How to complete this task –
Report, as a single number, how many lines of the records contain the word "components".

The data: Begin

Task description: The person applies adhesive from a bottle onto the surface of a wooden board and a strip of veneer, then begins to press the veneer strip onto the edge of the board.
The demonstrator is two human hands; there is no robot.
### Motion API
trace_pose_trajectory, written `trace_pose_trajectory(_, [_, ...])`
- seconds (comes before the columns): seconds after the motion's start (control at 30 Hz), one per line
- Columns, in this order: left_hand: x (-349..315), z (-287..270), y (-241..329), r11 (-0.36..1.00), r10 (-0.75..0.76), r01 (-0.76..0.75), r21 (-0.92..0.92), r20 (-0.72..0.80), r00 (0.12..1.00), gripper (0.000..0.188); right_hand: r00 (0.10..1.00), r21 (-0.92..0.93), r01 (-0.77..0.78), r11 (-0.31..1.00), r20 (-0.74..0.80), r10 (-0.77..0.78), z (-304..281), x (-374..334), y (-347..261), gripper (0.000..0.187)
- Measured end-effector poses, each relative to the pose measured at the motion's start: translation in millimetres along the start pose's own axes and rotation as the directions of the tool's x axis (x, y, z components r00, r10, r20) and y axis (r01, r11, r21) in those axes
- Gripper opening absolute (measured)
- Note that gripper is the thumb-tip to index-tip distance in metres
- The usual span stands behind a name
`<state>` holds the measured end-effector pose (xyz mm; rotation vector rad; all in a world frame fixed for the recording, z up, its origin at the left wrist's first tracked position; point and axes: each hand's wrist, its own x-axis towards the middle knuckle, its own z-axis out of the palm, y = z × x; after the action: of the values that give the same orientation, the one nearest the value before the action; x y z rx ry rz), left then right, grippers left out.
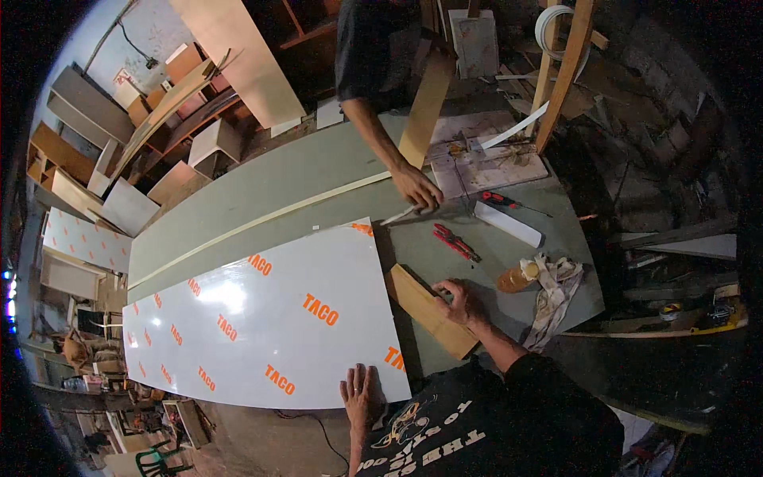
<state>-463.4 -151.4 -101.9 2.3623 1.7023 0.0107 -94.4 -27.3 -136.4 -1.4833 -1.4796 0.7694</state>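
A long white panel (262, 334) with a glossy film and orange print lies on the green-grey worktable. My left hand (358, 391) rests flat on its near edge, fingers stretched out. To the right of the panel's end is a short wooden board (421, 310). My right hand (458, 304) has its fingers curled at the board's right side and grips it. Across the table a co-worker's hand (419, 189) holds a thin, light-coloured tool near the panel's far corner; its kind is unclear.
Red-handled pliers (455, 242), a red and black screwdriver (509, 203), a white strip (509, 225), a brown bottle (513, 278) and a crumpled rag (559, 290) lie to the right. A pale strip (262, 226) runs along the tabletop (238, 207). An upright wooden post (566, 75) stands at the far right.
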Motion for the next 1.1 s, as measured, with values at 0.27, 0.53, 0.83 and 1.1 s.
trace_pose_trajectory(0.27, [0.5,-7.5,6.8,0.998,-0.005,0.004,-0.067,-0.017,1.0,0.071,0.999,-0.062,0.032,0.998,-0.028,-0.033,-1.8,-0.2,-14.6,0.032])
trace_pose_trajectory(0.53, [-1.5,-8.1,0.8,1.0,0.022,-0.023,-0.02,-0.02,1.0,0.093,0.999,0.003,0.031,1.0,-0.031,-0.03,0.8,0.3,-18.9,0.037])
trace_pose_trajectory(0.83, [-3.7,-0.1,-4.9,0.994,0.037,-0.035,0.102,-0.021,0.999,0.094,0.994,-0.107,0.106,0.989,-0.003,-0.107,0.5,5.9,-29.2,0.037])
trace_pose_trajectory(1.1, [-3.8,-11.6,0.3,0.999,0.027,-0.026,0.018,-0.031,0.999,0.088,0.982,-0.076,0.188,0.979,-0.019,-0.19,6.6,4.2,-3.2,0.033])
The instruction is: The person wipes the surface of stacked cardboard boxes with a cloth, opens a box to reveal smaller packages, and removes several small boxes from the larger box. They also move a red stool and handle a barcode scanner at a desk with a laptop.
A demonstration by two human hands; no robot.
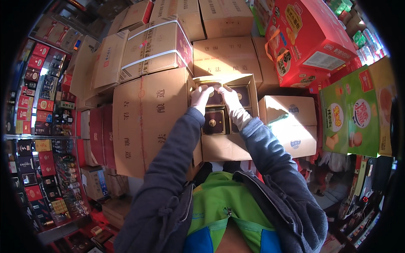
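Note:
An open cardboard carton (225,147) stands before me, its near flap folded out toward my body. Dark brown boxes with gold trim fill it in rows; a near-left box (212,122) and a far-right box (241,96) show their tops. Both my hands wear pale gloves. Between them is the far-left dark brown box (215,99), partly covered by my fingers. My left hand (201,98) curls over its left side, and my right hand (230,100) over its right side. The fingertips nearly meet at the far edge. Their undersides are hidden.
A large sealed carton (143,122) stands left of the open one, a smaller sunlit carton (291,126) right of it. Stacked cartons (228,55) rise behind. A red gift box (312,42) and a green package (354,111) stand at right. Filled shelves (40,101) line the left.

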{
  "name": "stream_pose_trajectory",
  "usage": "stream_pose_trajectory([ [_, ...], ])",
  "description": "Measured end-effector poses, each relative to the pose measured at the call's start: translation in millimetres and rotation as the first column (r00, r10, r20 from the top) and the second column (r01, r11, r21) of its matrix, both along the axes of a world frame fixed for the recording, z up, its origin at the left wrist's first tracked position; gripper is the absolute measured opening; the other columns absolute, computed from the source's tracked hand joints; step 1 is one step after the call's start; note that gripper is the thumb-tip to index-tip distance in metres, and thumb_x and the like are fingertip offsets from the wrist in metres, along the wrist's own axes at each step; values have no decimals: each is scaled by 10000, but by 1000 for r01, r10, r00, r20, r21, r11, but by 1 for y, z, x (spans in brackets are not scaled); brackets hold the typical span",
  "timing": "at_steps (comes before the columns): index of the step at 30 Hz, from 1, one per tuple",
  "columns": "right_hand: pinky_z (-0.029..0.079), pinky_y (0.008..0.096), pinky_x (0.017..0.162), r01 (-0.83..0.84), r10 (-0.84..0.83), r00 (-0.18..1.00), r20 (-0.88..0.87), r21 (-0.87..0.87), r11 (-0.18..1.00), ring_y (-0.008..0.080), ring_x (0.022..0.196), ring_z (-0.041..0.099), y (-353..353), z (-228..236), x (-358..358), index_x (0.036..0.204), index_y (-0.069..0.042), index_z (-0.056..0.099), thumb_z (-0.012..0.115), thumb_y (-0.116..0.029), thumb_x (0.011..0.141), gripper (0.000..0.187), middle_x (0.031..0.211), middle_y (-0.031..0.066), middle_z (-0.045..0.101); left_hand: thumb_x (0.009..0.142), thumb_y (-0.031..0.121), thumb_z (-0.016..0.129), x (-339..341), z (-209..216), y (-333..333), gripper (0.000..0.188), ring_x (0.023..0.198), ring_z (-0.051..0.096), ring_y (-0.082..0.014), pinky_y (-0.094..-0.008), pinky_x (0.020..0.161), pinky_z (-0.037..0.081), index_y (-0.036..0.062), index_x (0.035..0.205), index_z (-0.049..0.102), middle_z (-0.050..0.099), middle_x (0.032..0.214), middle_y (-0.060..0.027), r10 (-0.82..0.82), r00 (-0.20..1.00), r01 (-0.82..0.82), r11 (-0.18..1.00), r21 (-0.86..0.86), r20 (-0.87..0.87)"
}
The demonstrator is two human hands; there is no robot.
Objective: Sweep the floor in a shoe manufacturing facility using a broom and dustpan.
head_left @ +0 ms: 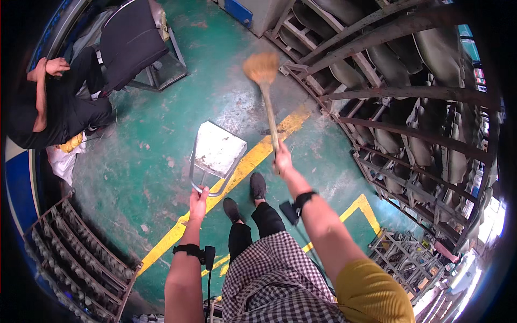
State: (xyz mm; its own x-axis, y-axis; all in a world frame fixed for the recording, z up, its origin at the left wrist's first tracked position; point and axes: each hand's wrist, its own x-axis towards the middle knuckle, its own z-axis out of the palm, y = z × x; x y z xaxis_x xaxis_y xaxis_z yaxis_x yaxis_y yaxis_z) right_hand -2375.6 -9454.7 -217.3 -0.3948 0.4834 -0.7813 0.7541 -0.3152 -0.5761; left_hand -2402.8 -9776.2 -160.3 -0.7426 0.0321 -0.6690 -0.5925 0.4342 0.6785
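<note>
My right hand [282,160] is closed round the wooden handle of a broom [267,102]. The broom's straw-coloured head, blurred by motion, points away from me near the foot of a metal rack. In my left hand [198,201] is the grey tubular handle of a dustpan [219,149]. Its white, stained pan lies to the left of the broom, over the green floor beside a yellow line. Both hands are in front of me, well apart, and the broom does not touch the pan.
A tall rusty rack [409,97] with dark moulded shapes lines the right side. At the upper left a person [64,107] in dark clothes sits by a dark-covered chair [131,43]. A slatted metal rack [81,258] stands at lower left. My shoes [257,186] are near the yellow line [177,231].
</note>
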Motion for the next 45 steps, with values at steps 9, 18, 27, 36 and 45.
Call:
stream_pose_trajectory([
  [9, 390, 265, 385, -26, 33, 998, -48, 154, 988, 116, 435, 412, -103, 105, 205, 1345, -168, 351, 353, -226, 930, 419, 719, 37, 488, 823, 252, 611, 28, 9, -21, 289, 819, 472, -135, -275, 760, 380, 28, 980, 516, 526, 855, -42, -157, 981, 159, 987, -11, 113],
  [18, 399, 425, 901, -559, 508, 784, 356, 50, 828, 358, 1058, 513, -76, 70, 89, 1296, -332, 380, 372, -390, 873, 427, 1145, 149, 552, 821, 272, 611, 45, 6, -45, 283, 802, 466, -137, -280, 745, 384, 29, 946, 537, 523, 838, -39, -156, 983, 158, 987, -14, 96],
  [27, 463, 453, 800, -620, 423, 681, 598, 163, 767, 346, 940, 576, -51, 167, 278, 1307, -341, 358, 476, -286, 843, 482, 1046, 176, 589, 797, 243, 640, 43, 9, -28, 271, 706, 427, -100, -254, 663, 370, 38, 937, 531, 485, 761, 8, -291, 956, 290, 956, 44, 23],
  [36, 483, 450, 726, -716, 427, 673, 604, 388, 581, 366, 826, 602, 77, 113, 199, 1333, -290, 299, 461, -148, 808, 568, 907, 186, 619, 812, 288, 615, 21, 3, 54, 342, 788, 449, -122, -270, 754, 378, 28, 1011, 514, 505, 839, -25, -492, 868, 490, 870, 46, 64],
  [45, 492, 448, 671, -884, 618, 448, 646, 219, 412, 336, 750, 618, 65, 153, 287, 1334, -362, 262, 473, -86, 779, 655, 813, 154, 607, 831, 329, 586, -9, 7, 110, 438, 1003, 492, -182, -313, 910, 347, 7, 1115, 501, 563, 1046, -110, -562, 814, 567, 824, 8, 150],
])
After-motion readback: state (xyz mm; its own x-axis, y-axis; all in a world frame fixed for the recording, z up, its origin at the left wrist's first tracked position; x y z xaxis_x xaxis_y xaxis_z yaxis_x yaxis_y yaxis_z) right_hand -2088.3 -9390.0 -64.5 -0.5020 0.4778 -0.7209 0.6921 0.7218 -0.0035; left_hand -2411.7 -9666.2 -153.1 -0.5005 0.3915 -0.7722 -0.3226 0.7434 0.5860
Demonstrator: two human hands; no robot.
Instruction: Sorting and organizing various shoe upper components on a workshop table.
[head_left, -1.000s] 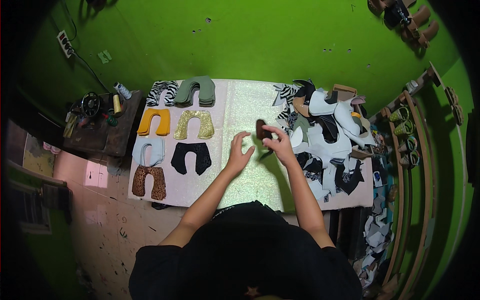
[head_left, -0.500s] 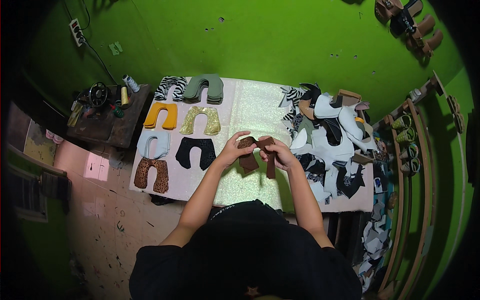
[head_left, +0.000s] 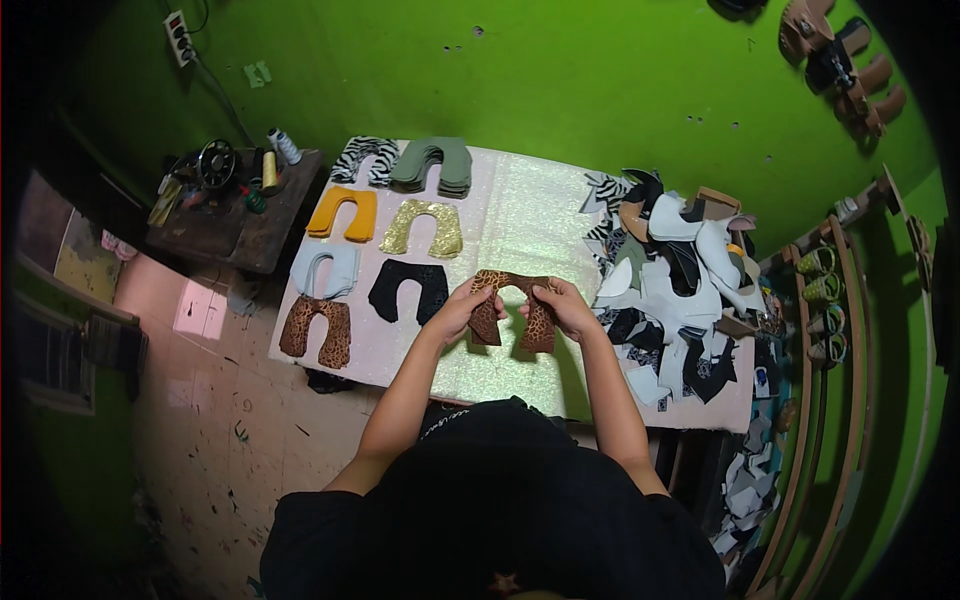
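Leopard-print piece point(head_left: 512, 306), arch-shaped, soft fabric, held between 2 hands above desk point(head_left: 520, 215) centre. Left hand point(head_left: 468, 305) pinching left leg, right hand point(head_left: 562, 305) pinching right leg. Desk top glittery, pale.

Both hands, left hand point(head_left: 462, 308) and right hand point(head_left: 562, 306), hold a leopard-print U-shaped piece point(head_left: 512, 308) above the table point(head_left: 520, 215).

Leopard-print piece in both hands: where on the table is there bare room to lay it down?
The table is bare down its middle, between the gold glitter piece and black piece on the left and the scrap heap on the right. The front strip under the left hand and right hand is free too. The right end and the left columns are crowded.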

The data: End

Response to this exercise –
2